Straightening out the renal tubule: advances in the molecular basis of the inherited tubulopathies.

Advances in the molecular genetics of inherited renal tubulopathies have allowed some insight into the normal mechanisms of tubular cation and anion reabsorption. It is now possible to view Bartter's syndrome, Gitelman's syndrome and pseudohypoaldosteronism type 1 as having genetic abnormalities which produce tubular defects that are similar to those induced by the pharmacological actions of loop diuretics, thiazide diuretics or potassium-sparing diuretics, respectively. Although these rare monogenic disorders with dramatic phenotypes seem to have little relevance to everyday clinical practice, it is possible that subtle abnormalities of the regulation of the ENaCs may play a role in low-renin forms of 'essential' hypertension. Similarly, subtle abnormalities in the function of the electroneutral sodium-(potassium)-chloride cotransporters (NKCC2 and NCCT) and the renal CLC-type chloride channels (CLC5) may be major determinants of urinary calcium excretion with roles in the pathogenesis of 'idiopathic' hypercalciuria and osteoporosis.

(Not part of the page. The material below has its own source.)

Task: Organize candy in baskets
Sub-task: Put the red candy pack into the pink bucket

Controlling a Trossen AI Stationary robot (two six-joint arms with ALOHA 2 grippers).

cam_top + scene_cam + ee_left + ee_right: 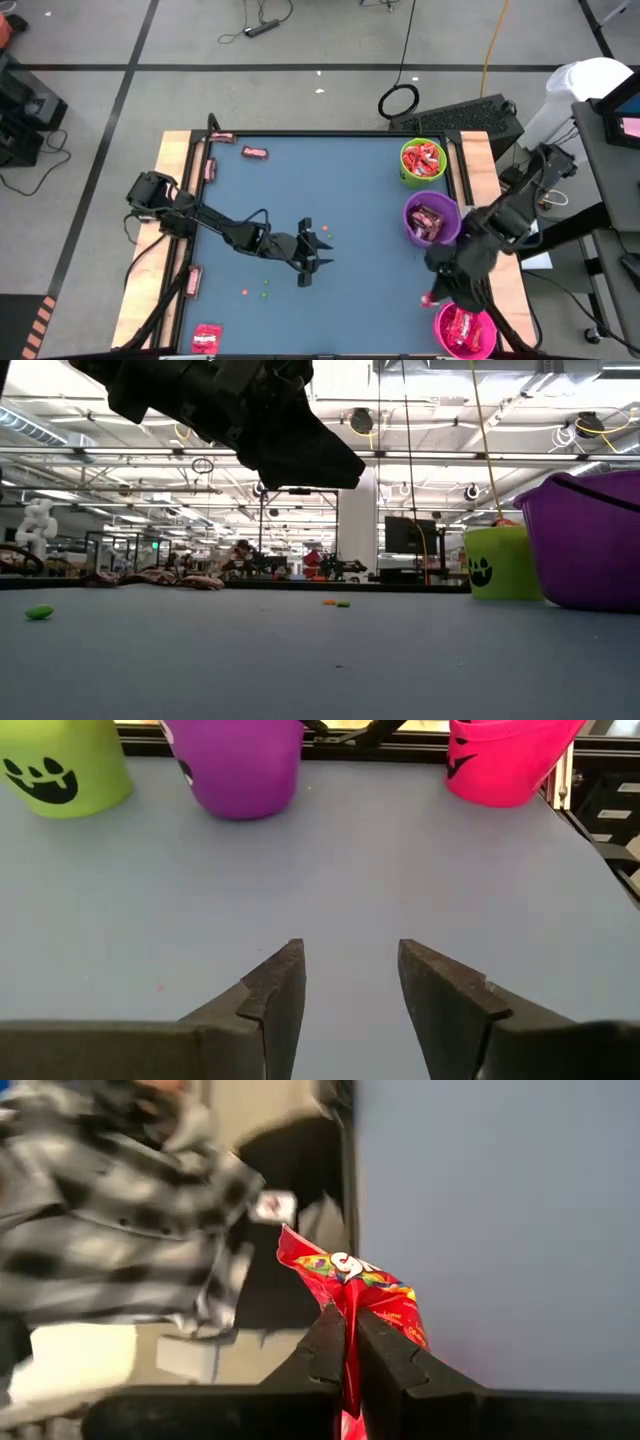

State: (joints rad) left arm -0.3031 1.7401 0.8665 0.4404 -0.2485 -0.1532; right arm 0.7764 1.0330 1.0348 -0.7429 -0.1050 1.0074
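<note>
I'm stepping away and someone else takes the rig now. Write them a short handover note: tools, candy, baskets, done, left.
Left tool: open, empty, over mid-table.
Right tool: shut on a red candy, near the pink basket.
Baskets stand along the right edge: green basket, purple basket, pink; all already hold candy.
Left: drop the held candy; loose candy remains at the top edge, the left edge and the bottom-left corner.

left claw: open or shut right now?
Open. In the left wrist view the left claw shows bare table between its two fingers, with nothing held.
</note>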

Because of the intricate and diverse molecular mechanisms by which tubular reabsorption of water and solutes takes place in each different nephron segment, it is likely that other renal channels and transporters will be implicated in the pathogenesis of further monogenic disorders, and that these will allow additional insights into tubular functioning. Recent studies have demonstrated that in addition to abnormalities in the NKCC2 and ROMK1 genes, mutations at a third genetic locus can also cause Bartter's syndrome. Linkage studies, followed by mutational analyses have found deletions and point mutations in the gene encoding one of the TAL-specific chloride channels, CLCKB, in 17 Bartter's families. This chloride channel is similar in structure to CLC5, and is located on the long arm of chromosome 1. Importantly, there appears to be a phenotypic difference between subjects with Bartter's syndrome due to CLCKB abnormalities and those with NKCC2 or ROMK1 mutations. Despite the fact that all of these Bartter's patients had significant hypercalciuria, nephrocalcinosis was not found in any of the 17 subjects with CLCKB mutations, compared to 19 of 20 patients with NKCC2 or ROMK1 mutations. These findings have also demonstrated a key role for CLCKB as a major basolateral chloride channel involved in mTAL sodium and chloride reabsorption (Figure 2).